Depuis la nuit des temps, les hommes apprécient les vertus apaisantes et analgésiques des plantes. Aujourd’hui encore, les deux tiers de la pharmacopée ont recours à leurs propriétés curatives. A travers les siècles, les traditions humaines ont su développer la connaissance et l’utilisation des plantes médicinales. Si certaines pratiques médicales paraissent étranges et relèvent de la magie, d’autres au contraire semblent plus fondées, plus efficaces. Pourtant toutes ont un objectif de vaincre la souffrance et d’améliorer la santé des hommes.

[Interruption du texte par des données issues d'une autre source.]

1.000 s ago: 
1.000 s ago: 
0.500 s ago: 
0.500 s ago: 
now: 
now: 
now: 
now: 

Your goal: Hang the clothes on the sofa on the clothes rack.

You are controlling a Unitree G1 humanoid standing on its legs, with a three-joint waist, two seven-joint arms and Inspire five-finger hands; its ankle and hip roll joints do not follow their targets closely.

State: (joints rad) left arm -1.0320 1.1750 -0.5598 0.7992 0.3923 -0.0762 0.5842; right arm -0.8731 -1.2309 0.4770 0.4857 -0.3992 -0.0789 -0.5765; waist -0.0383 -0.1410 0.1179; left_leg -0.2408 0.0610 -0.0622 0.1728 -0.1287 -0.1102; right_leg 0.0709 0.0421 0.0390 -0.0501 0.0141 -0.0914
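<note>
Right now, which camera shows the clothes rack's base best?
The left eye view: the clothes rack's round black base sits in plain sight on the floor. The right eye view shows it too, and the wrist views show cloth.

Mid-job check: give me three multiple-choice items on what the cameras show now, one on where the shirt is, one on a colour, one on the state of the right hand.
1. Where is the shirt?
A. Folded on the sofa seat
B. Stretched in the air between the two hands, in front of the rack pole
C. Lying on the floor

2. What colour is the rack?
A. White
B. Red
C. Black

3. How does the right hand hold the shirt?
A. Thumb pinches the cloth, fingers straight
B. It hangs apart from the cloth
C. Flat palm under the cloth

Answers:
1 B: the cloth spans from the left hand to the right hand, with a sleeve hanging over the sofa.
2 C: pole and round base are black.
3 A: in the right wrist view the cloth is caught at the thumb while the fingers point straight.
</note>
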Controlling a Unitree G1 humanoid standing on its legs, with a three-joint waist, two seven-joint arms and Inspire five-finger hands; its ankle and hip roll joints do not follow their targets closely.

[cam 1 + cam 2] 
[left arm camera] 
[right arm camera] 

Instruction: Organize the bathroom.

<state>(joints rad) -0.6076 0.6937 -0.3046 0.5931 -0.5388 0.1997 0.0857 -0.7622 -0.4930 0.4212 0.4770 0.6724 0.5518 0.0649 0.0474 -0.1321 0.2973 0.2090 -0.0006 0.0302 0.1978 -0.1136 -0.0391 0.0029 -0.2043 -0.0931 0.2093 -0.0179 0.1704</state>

Le lin (Linum usitatissimum) par exemple, procurait aux peuples qui le cultivaient de l’huile pour la cuisine, du combustible, un baume pour la peau ainsi que des fibres pour fabriquer des étoffes. Il était également utilisé pour soigner les bronchites, rhumes, furoncles ou des problèmes digestifs.
Etant donné ses qualités curatives, il n’est pas étonnant que les civilisations traditionnelles lui attribuaient des propriétés magiques, ainsi qu’à de nombreuses autres plantes. Durant des milliers d’années, on a cueilli des plantes pour leurs pouvoirs magiques plutôt que pour leurs vertus thérapeutiques.

Lors de fouilles en Irak, sur un site vieux de soixante mille ans, des archéologues ont trouvé dans un tombeau huit plantes médicinales, dont l’éphèdre (Ephedra sinica). Cette plante était utilisée comme adrénaline végétale.
Certaines civilisations attribuaient une âme aux plantes. Ainsi au IVe siècle av. J.-C., Aristote, le grand philosophe grec, pensait que les plantes avaient une « psyché » quoique d’un ordre inférieur à l’âme humaine.
Dans la tradition hindoue qui remonte au moins à 1500 ans av. J.-C. de nombreuses plantes sont sacrées et associées à des divinités particulières.
En Europe au Moyen Age, selon la doctrine dite « des signatures » un rapport était établi entre l’apparence d’une plante, - la signature de Dieu – et son usage médicinal.
Ainsi les feuilles de pulmonaire (Pulmonaria officinalis) qui ressemblent aux tissus des poumons servaient à traiter les affections du système respiratoire.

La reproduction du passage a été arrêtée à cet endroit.